August 7, 2009 By Maryn Leave a Comment

Folks, while I was caught in travel hell, some excellent stories and blogposts were released. Here’s a quick round-up of recommendations for a rainy weekend:

  • At Roll Call (covers Congress like a blanket), Ramanan Laxminarayan, PhD MPH, of the rational-use-of-antibiotics project Extending the Cure and infection-control physician Ed Septimus, MD make a strong argument for including control of hospital infections in health care reform. Hard to argue against when you realize that HAIs cost the United States more than $33 billion each year.
  • At Meat Wagon, a blog of the online magazine Grist, the always-excellent Tom Philpott digs into the ongoing outbreak of antibiotic-resistant Salmonella in hamburger meat.
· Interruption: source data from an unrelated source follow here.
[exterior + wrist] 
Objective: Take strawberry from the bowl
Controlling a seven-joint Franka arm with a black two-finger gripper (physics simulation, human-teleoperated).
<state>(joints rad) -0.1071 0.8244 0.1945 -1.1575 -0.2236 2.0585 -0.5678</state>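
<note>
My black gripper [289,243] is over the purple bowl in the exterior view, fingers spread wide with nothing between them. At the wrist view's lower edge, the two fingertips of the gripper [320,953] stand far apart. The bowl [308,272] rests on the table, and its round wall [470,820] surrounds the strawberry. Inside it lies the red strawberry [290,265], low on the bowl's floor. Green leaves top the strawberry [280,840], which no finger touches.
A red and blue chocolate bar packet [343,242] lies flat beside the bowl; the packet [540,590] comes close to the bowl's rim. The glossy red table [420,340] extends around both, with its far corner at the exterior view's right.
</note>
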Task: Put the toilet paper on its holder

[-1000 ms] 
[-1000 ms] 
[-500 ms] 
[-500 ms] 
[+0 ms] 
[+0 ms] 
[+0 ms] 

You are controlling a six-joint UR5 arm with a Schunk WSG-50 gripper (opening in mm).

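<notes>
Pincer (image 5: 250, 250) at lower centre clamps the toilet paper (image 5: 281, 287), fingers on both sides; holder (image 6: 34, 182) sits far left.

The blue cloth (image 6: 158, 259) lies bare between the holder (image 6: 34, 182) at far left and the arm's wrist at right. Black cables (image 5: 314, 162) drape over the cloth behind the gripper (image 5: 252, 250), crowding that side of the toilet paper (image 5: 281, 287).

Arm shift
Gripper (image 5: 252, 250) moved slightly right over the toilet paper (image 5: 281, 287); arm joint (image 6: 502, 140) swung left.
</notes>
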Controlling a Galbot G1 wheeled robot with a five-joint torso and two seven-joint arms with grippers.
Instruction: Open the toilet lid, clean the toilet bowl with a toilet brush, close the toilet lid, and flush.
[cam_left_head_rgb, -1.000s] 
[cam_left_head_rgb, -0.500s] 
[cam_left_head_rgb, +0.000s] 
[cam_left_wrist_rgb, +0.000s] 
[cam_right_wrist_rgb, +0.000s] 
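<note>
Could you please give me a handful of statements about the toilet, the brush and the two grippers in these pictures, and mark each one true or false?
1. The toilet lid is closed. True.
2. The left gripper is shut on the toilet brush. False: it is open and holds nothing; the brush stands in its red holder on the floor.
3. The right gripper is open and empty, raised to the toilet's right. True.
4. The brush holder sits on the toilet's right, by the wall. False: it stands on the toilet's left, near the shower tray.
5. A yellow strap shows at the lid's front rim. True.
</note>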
Key quote: “Outbreaks of [antibiotic-resistant foodborne illnesses] are really ecological markers — feedback that our way of producing meat is deeply unsustainable and really quite dangerous.”
  • The Associated Press reports that the long-in-development staph vaccine made by Nabi Pharmaceuticals may have received a second life: It’s been purchased by international pharma giant GlaxoSmithKline in a $46-million deal.
  • And finally and sadly, the Sacramento Bee reports that a California nurse who died of H1N1/swine flu also had MRSA pneumonia. Karen Ann Hays, 51, died despite being extremely healthy: she was a triathlete, skydiver and marathon runner. No one yet has been able to say whether she caught the flu — or MRSA — at work (though her partner believes that to be true), but her death has fueled disquiet among members of the California Nurses Association, who are protesting a lack of protective equipment for nurses.

For those of us concerned about MRSA pneumonia — and we have been talking here since the start of the H1N1 pandemic about the danger of MRSA co-infection — that last item about Hays’ very sad death should underline a vital point. Public health authorities have been stressing that H1N1 is most deadly when the infected person has a pre-existing condition: pregnancy, heart disease, obesity, diabetes, cystic fibrosis. It is possible that MRSA infection is also a pre-existing condition that will put anyone infected with flu at risk of deadly complications.

If you have had MRSA, even a minor skin infection — and especially if you have experienced recurrent infections — you should probably discuss with your personal physician whether you should take the H1N1 vaccine when or if it becomes available. It could be the step that prevents a minor case of flu from tipping over into something much more serious.

Filed Under: Science, Science Blogs, Superbug Tagged With: animals, food, food policy, MRSA, pneumonia, Science Blogs, vaccine

Does ethanol production produce resistant bacteria too?

April 22, 2009 By Maryn Leave a Comment

One of the challenges of disappearing down the rabbit hole of a gnarly chapter — gee, it’s dark down here — is that I get behind on my RSS feeds, and suddenly every entry in my Google Reader is at 1000+ and it’s all just too daunting.

So, trying to catch up a bit, I found two related, interesting and troubling stories from the Associated Press (4 April) and the online magazine Grist (7 April — yes, I said I was behind…).

Synopsis/synthesis: Corn-based ethanol, former darling of the energy and large-scale agriculture industries, suddenly doesn’t look like such a good idea – and not just because the market for it is crashing. Turns out that ethanol is made by adding yeast and sugar to corn mash; the yeast convert the carbohydrates to the alcohol that is the basis of the fuel. (Yes, just like making beer.) However, the mash is particularly attractive to Lactobacillus and other bacteria that produce lactic acid as a waste product rather than alcohol, and a tank full of lactic acid doesn’t make very good fuel. So, to keep the bacteria under control, ethanol producers add antibiotics. Specifically, penicillin and erythromycin — you’ll recognize those — and tylosin and virginiamycin, two macrolides, related to erythromycin, that are approved in the US for veterinary use.

Now, the problem with this practice, as you might predict, is that if the mash is not appropriately dosed, the presence of antibiotics within it can prompt some of the bacteria to develop resistance. (Here’s an article from the trade magazine Ethanol Producer discussing just that possibility.)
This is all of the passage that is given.